The Pre-Code era also produced a string of game-changing underworld films that laid the foundations for cinema’s gangster, and shaped many of the distinguishing cornerstones for the genre.
Warner Brothers led the way with Little Caesar in 1931; a hard-hitting and highly influential mobster film, starring Edward G. Robinson as Rico ‘Little Caesar’ Bandello. A year later, riding off the notoriety of organised crime figures in the headlines, like Al Capone and John Dillinger, the studio released William A. Wellman’s The Public Enemy, with the film’s infamous protagonist Tom Powers played by the great James Cagney.
Sure, both these films detailed a consequential fall from grace, as their itchy-fingered protagonists finally caught up with the law, but never before had the crime film been presented so graphically, and in such a way that it’s growing audience could connect with.
United Artists would follow suit in 1932 with Scarface: Shame of a Nation. With actor Paul Muni playing the role of the callously cold-hearted Tony Calmonte (the character clearly draws many ‘coincidental’ parallels to Al Capone), the censorship boards at the time still forced many changes to the initial script, and the addition to the film’s title Shame of a Nation was added at their request. Other such notable Pre-Code crime films were City Streets (Paramount Pictures, 1931) and Taxi! (Warner Brothers, 1932).

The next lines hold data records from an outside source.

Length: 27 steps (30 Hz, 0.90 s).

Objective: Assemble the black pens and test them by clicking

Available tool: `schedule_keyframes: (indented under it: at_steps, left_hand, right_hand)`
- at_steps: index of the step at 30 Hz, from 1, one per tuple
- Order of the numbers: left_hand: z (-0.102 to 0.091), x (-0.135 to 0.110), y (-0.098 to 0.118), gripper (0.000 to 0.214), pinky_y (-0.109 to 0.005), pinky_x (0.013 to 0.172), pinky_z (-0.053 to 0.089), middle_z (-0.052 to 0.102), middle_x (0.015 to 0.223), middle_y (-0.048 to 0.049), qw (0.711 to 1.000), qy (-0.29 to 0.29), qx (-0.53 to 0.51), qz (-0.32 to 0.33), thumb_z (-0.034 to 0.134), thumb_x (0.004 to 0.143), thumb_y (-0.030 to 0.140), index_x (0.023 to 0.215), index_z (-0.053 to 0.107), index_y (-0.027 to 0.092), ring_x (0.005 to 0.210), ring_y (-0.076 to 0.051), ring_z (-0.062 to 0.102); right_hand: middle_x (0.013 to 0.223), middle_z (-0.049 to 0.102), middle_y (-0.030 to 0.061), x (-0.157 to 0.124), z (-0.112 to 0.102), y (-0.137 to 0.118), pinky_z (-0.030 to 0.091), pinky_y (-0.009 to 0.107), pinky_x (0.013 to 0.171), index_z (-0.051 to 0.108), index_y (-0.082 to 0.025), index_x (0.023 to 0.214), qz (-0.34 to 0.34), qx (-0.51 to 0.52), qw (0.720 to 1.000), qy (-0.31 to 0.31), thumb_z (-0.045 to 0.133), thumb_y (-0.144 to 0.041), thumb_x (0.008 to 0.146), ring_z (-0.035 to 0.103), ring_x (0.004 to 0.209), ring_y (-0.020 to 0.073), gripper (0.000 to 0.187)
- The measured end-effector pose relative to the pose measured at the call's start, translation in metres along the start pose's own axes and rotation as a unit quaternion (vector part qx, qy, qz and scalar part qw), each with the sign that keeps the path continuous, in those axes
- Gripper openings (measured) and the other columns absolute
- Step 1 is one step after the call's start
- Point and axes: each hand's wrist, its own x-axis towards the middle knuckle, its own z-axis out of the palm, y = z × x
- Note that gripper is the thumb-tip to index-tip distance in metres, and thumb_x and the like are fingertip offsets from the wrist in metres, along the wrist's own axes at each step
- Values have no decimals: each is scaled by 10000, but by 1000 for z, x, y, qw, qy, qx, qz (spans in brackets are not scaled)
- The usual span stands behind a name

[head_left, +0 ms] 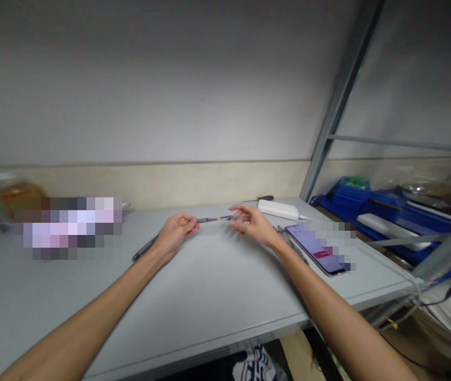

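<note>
While raised a little above a pale grey tabletop (pixel 209 296), held between both hands: a thin grey metal rod-shaped tool with a small yellow band (pixel 217 218). Pinched at its left end between thumb and fingertips of the left hand (pixel 175 232), the other fingers curled in. Met at its right end by the right hand (pixel 252 225), thumb and forefinger closing lightly on the tip, remaining fingers loosely spread. A two-ended hold, seemingly to keep so slim a piece steady and off the surface.

Long axis running left to right, nearly level, rising very slightly toward the right. Working end not discernible through the blur.

Behind the left wrist, a dark grey pen-like shaft (pixel 144 250) slanting down and left over the table; whether joined to the tool, cannot tell. Beside the right forearm, lying flat, a smartphone with lit purple screen (pixel 312 246). Beyond the right hand, a white oblong plastic device (pixel 278 210) and a black-handled screwdriver (pixel 260 199).
</note>
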Motion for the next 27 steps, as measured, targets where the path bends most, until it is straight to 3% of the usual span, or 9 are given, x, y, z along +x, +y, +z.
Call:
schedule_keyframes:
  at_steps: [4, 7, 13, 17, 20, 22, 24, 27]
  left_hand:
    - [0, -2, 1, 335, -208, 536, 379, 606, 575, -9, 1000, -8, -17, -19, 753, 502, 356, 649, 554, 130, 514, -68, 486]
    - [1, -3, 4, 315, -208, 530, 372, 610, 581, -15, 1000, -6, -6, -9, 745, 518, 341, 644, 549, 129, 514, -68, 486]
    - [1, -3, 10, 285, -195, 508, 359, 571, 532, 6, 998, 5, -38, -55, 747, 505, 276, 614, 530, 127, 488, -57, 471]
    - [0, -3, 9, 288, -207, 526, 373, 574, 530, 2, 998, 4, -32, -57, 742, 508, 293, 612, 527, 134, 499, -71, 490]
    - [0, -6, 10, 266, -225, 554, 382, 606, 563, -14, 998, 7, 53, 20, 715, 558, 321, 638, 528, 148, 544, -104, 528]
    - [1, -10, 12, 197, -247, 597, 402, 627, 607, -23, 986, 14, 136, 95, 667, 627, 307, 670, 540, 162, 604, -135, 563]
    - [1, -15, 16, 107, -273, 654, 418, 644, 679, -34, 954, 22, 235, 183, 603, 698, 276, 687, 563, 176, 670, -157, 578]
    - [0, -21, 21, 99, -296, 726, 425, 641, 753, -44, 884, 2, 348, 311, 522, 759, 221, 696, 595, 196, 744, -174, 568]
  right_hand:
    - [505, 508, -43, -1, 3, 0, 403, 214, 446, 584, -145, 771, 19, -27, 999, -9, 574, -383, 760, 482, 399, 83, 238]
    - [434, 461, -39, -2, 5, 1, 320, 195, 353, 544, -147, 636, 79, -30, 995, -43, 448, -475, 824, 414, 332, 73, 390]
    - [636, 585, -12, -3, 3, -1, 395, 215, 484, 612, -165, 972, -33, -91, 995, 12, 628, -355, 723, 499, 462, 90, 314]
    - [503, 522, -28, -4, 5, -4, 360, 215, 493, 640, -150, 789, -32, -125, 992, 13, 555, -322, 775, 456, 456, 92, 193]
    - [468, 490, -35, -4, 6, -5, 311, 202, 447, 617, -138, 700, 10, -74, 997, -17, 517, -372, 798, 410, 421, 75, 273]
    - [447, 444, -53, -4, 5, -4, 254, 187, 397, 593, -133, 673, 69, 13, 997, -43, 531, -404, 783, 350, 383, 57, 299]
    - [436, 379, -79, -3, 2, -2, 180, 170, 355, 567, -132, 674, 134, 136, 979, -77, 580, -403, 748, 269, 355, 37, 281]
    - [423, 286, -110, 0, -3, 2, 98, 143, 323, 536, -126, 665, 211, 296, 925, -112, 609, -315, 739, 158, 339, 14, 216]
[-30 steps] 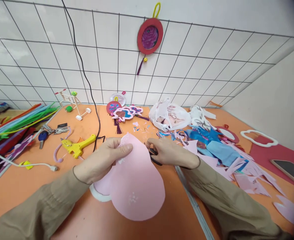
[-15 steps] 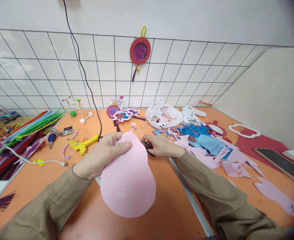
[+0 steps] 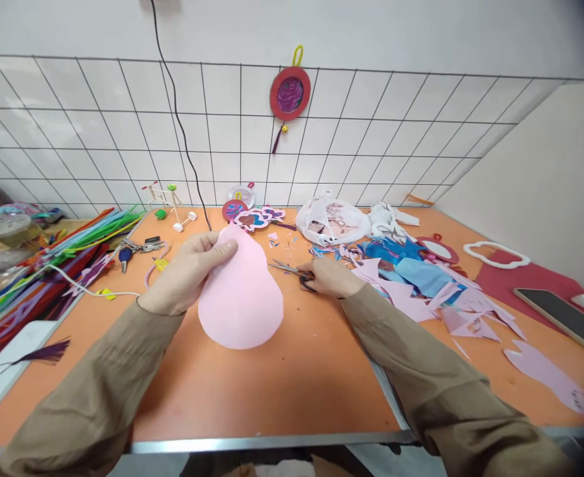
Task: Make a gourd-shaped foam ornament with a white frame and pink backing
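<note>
My left hand (image 3: 195, 268) pinches the upper left edge of a pink paper cutout (image 3: 242, 298), thumb on its face. The cutout is gourd-shaped, narrow at the top and wide and round below, held up above the orange table (image 3: 252, 404). To its right, my right hand (image 3: 334, 277) grips black-handled scissors (image 3: 296, 270). Their blades point left toward the paper, apart from it. Small paper bits (image 3: 285, 245) lie on the table beyond the scissors.
Pink and blue paper scraps (image 3: 421, 285) are heaped at right, near a white plastic bag (image 3: 332, 222) and a phone (image 3: 563, 321). Colourful pipe cleaners (image 3: 83, 242), keys (image 3: 126, 257) and a purple tassel (image 3: 48, 351) lie left. A red round ornament (image 3: 291, 94) hangs on the wall grid.
The cutout and my left hand have shifted up and left, away from the scissors. More of the scissors shows now, and the view has tilted so the table's front edge appears.
</note>
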`<state>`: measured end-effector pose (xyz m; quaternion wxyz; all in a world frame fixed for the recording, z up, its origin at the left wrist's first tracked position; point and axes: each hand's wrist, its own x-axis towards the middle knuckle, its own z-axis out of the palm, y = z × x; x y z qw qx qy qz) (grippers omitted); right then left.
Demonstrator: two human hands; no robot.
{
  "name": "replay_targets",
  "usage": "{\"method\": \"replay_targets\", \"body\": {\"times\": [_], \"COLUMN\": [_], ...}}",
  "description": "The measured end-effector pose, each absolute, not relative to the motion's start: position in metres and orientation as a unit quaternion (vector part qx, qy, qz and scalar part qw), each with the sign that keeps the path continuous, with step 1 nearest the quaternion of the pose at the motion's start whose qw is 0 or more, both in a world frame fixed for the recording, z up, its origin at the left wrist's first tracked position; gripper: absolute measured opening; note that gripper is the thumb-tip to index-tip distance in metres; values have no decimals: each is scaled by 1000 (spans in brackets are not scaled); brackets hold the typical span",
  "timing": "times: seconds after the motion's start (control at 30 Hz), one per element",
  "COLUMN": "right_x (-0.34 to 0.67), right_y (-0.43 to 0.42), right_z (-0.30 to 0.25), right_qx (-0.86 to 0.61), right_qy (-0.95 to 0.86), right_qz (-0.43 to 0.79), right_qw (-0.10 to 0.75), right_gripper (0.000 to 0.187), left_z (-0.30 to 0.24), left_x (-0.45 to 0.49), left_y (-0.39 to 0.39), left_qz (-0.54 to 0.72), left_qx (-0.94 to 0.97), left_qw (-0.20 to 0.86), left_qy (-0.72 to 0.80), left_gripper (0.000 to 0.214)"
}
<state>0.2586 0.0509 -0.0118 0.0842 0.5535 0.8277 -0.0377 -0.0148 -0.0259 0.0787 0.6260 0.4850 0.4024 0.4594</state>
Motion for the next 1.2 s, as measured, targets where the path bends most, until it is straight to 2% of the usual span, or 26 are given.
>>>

These films made household names out of Edward G. Robinson, James Cagney, Paul Muni and George Raft, and the images of them toting deadly firearms has been etched into the annals of cinema history.
There were most certainly an array of notable filmmakers active in this period, but one director worth mentioning has got to be the great William (Wild Bill) Wellman. His films- like the aforementioned Public Enemy (1931), along with other Pre-Code classics like Other Men’s Women (1931), Purchase Price (1932), Heroes for Sale (1933) and Wild Boys of the Road (1933) display an empathetic flair for realism, and an innate understanding of the frail social conditions of the time.
From the unified group of steam engine workers in Other Men’s Women, to the returning World War I veteran who struggles to assimilate back into a society that has no room for him in Heroes for Sale, to the multitude of displaced and destitute adolescents who roam the country in search of a better life in Wild Boys of the Road, Wellman’s intuitive knack for crafting deeply relatable characters that still manage to touch audiences is indeed no small feat.
With a vigorous push from the conservative right, and from the Catholic and Protestant church movements after the Pre-Code era, protests and threats of a Hollywood boycott forced the studios into reevaluating their brand, and their motion pictures came under heavy censorship in the decades to follow. Some films of the Pre-Code era suffered irreparable alterations when studios attempted to reissue these films after 1934. In some instances, films like Mata Hari (1931), Arrowsmith (1931) and A Farewell To Arms (1933) are only available in their censored versions, whilst others are missing entirely because directors refused to have them put under the scalpel.
That being said, there is still to be found a treasure trove of classic gems from this period, as the passing of time has seen more of them placed under the public domain. But censorship, and the right to free speech and expression has arguably been the elephant in the room since the birth of cinema. As the industry would go on to face many more censorship adversities, including the McCarthyism witch hunts and trials a decade or so later, the art of filmmaking would be shaped by the evolution of society’s changing moral values.